Some worrying statistics are worth highlighting. One company, for instance, found through its site audits that 58% of interviewees said they had not been asked for appropriate “right to work” documentation, and fully 88% of interviewees were unaware their company had a Modern Slavery Policy. Disclosure of figures such as these is still nascent, partly because the Modern Slavery Act 2015 does not mandate reporting on specific indicators such as these. (The Act does require a company to include “key performance indicators to measure effectiveness of steps being taken”.)

Ultimately, none of the companies contacted reported any instances of Modern Slavery in their own operations, among contracted workforces, or in supply chains in the latest reporting year. In many instances, this is not explicitly stated in the Statements. However, as instances of Modern Slavery can be hard to uncover, we pressed companies to tell us how these results were viewed internally. Is this showing that the due diligence processes, policies, and other initiatives are working? Or perhaps that the company has simply been unable to identify instances of Modern Slavery which may be occurring?  

The candour of many responses demonstrated that there is an acute understanding of the shortfalls in existing due diligence processes, particularly deep within supply chains or among sub-contracted workforces. It is important to stress that we are not looking to ‘blame’ companies for ‘found’ instances of Modern Slavery in their supply chains or in sub-contracted workforces, but to encourage and work alongside them to help identify risks, free victims from all forms of slavery, and prevent re-occurrence. 

One company, for instance, found through its site audits that 58% of interviewees said they had not been asked for appropriate “right to work” documentation, and fully 88% of interviewees were unaware their company had a Modern Slavery Policy.

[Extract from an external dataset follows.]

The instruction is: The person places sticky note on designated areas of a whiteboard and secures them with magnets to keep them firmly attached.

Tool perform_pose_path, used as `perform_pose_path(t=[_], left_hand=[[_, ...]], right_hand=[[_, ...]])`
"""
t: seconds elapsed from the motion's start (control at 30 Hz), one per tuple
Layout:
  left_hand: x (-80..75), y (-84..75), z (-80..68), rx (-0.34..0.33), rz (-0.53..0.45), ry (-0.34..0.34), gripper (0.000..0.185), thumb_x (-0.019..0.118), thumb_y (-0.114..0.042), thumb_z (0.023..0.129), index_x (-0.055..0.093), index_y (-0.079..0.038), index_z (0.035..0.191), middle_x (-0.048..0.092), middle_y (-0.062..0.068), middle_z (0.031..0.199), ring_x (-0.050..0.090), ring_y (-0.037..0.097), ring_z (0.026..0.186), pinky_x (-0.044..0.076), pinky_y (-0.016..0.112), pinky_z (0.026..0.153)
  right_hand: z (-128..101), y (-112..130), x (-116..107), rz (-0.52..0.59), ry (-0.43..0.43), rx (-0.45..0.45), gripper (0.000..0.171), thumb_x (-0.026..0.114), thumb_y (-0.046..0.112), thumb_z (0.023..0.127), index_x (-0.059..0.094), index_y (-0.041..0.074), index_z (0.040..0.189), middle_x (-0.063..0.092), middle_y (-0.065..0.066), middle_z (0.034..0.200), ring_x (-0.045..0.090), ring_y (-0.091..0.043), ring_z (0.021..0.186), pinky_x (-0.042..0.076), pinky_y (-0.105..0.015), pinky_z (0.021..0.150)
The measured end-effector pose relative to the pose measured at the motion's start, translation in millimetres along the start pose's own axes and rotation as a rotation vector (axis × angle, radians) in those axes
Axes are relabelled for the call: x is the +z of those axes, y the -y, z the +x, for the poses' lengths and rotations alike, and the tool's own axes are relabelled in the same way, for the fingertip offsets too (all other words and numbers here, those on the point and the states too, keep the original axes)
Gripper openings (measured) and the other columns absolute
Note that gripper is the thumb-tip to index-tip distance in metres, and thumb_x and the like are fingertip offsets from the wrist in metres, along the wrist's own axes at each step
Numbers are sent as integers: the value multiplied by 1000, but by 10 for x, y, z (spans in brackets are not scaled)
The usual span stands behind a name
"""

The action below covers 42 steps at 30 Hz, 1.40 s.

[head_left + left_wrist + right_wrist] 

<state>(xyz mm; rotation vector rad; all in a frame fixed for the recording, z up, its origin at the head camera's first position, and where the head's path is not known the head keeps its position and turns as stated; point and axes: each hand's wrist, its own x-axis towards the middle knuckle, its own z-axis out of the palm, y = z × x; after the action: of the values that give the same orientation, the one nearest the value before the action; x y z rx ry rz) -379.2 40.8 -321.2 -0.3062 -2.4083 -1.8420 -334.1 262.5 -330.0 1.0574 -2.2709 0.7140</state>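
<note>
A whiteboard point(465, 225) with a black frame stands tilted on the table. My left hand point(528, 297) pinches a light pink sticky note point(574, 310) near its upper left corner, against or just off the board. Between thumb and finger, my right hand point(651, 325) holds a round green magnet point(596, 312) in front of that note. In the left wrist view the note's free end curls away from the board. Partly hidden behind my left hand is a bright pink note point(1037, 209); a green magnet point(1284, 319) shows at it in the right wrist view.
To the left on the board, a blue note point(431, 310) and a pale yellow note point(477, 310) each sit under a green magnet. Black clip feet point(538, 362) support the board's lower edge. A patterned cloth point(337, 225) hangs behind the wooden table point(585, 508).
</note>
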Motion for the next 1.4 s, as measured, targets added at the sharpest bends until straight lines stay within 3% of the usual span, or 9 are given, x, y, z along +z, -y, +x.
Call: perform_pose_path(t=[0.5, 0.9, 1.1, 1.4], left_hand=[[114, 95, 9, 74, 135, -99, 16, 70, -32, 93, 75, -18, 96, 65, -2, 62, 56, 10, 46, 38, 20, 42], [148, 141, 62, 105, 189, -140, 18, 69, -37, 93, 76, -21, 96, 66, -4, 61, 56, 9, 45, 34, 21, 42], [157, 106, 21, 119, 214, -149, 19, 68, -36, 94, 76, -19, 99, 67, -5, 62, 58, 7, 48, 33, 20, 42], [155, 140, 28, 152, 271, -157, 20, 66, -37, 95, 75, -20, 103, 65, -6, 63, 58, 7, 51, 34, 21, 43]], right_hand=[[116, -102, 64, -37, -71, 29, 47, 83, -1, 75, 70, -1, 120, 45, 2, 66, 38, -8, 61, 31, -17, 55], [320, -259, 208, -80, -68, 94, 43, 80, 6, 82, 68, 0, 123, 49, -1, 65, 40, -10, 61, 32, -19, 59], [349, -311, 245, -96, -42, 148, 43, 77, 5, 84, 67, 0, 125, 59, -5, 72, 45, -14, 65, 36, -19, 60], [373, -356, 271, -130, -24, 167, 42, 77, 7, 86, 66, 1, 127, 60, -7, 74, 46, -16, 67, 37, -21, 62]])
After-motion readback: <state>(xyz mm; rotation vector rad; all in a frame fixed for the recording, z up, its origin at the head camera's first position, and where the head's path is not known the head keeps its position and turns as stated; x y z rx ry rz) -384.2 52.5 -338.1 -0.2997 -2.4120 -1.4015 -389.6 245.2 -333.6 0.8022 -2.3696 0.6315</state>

This engagement stream appears to have been timely. We read recently about how ‘exploited' workers are “propping up the [UK’s] building sector”. CCLA has recently announced that it will be leading a coalition of stakeholders on a new ‘Find It, Fix It, Prevent It’ engagement stream designed to tackle Modern Slavery, initially with a focus on the hospitality sector. Anticipated to run through to 2022, their proposals in turn were spurred by the Liechtenstein Initiative’s Blueprint for Mobilizing Finance against Slavery and Trafficking

There are four parts to the initiative – (i) an investor statement, which EdenTree has signed; (ii) an investor engagement group which will initially target 16 companies in the UK hospitality sector; (iii) an investor group which will seek to drive public policy change, focusing on strengthening the Modern Slavery Act; and (iv) a group which will bring together academics, ESG ratings providers, and investors,  to develop metrics on Modern Slavery which can be incorporated into ESG ratings. This type of multi-stakeholder approach is welcome, and EdenTree will be supporting the initiative across all engagement strands.

Yet despite this uptick in investor interest, we seem to be still in the early stages of Modern Slavery focused engagements.  A representative of one of the companies we spoke to in this engagement stream told us that we were the first investor to ask questions around the company’s Modern Slavery Statement.  Perhaps this is a result of the language of ‘financial materiality’ creeping into a sector – responsible investment – which used to speak the language of morality; of ethics; of ‘right and wrong’.

Whatever the reason for the historic lack of investor engagement in this area, we as an industry can –and must – do much more to tackle this affront to society… starting now.